What the task requires: Beneath this instruction is a block of data; output from it exactly the lines that run from the one containing "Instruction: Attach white" through the one containing "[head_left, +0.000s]", inclusive.

Dataset content:
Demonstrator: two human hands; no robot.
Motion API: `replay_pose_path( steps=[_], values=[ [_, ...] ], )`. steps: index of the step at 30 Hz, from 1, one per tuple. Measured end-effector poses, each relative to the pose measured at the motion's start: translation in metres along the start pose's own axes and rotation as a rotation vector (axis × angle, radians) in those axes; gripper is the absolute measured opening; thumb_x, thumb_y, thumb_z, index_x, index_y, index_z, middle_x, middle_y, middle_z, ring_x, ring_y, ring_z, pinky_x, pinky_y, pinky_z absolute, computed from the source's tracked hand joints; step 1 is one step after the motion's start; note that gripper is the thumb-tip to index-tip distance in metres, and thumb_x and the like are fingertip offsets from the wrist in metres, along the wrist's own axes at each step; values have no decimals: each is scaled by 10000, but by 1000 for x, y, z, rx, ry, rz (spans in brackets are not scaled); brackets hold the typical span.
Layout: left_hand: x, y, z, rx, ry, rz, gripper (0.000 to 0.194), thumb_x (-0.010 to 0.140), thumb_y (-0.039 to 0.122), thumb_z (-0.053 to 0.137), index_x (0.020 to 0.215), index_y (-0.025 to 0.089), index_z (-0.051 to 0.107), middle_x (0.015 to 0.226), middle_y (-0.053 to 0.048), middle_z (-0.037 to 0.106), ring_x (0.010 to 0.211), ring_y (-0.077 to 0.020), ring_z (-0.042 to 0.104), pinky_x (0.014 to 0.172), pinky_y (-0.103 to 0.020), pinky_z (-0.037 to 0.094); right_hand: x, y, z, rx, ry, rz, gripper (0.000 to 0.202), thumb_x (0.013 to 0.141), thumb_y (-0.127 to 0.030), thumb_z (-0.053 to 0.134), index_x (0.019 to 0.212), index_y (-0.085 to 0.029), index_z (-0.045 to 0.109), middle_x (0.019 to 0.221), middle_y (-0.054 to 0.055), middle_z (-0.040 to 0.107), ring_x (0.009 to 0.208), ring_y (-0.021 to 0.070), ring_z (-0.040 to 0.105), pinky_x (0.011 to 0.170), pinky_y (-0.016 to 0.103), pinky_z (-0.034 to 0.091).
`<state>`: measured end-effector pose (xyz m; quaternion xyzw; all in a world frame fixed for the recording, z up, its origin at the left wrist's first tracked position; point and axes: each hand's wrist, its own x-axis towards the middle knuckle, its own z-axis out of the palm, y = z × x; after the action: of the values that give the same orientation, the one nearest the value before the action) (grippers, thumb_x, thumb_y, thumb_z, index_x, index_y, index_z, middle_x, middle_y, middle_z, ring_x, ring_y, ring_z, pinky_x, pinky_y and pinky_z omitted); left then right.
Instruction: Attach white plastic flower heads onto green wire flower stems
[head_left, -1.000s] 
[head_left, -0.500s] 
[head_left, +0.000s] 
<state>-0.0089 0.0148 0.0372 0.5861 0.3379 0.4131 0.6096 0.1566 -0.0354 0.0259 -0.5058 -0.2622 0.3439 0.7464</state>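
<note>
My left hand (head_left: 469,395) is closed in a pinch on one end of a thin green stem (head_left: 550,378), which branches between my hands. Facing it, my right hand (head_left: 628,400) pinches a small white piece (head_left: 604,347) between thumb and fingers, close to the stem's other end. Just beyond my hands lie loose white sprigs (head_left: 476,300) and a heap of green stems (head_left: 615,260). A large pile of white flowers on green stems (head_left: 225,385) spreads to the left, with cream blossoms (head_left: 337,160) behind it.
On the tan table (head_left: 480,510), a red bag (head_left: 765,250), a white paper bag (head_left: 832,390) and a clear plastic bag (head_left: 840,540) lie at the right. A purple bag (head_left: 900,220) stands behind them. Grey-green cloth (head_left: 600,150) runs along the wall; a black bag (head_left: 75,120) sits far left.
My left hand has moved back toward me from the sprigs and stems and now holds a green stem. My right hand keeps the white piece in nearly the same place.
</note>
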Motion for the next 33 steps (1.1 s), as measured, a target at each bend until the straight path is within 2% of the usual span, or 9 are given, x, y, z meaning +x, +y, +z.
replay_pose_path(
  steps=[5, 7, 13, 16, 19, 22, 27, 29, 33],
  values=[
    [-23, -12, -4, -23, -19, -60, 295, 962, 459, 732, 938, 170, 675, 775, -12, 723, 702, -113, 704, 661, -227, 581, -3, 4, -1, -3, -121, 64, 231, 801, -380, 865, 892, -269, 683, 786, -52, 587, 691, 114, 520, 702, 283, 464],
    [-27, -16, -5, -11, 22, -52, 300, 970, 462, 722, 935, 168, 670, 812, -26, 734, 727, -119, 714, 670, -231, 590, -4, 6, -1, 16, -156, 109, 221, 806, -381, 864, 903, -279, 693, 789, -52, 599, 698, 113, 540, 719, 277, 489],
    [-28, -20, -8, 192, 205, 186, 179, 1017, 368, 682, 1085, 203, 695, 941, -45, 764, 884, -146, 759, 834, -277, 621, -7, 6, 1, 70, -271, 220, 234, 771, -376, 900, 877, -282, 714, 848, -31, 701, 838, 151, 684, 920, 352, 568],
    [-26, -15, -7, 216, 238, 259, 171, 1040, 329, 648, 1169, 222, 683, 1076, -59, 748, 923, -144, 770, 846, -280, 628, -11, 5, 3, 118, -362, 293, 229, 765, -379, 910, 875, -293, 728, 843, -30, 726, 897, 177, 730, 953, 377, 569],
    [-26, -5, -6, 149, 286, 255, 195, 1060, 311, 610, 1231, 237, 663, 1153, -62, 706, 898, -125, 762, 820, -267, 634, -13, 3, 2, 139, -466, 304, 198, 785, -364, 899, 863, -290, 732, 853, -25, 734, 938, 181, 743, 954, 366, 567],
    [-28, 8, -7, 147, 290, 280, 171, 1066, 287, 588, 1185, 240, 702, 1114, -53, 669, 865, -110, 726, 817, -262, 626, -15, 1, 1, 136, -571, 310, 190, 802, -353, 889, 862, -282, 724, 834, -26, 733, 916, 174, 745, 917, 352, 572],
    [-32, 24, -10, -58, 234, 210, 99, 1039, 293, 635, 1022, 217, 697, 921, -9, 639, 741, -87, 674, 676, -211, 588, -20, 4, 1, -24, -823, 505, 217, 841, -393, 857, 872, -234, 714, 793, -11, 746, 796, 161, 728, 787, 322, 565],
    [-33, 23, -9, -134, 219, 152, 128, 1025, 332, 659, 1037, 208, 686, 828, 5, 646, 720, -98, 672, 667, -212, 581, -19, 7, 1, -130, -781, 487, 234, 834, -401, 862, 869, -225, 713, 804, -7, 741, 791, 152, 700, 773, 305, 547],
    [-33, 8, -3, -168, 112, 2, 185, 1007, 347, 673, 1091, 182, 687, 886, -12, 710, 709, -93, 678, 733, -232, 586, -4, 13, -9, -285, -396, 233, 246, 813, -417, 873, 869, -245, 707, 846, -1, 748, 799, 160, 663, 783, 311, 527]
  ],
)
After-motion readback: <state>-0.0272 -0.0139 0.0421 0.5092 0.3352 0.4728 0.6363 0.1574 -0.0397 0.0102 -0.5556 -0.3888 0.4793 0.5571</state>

Reply to the task:
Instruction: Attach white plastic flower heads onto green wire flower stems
[head_left, -1.000s] 
[head_left, -0.500s] 
[head_left, +0.000s] 

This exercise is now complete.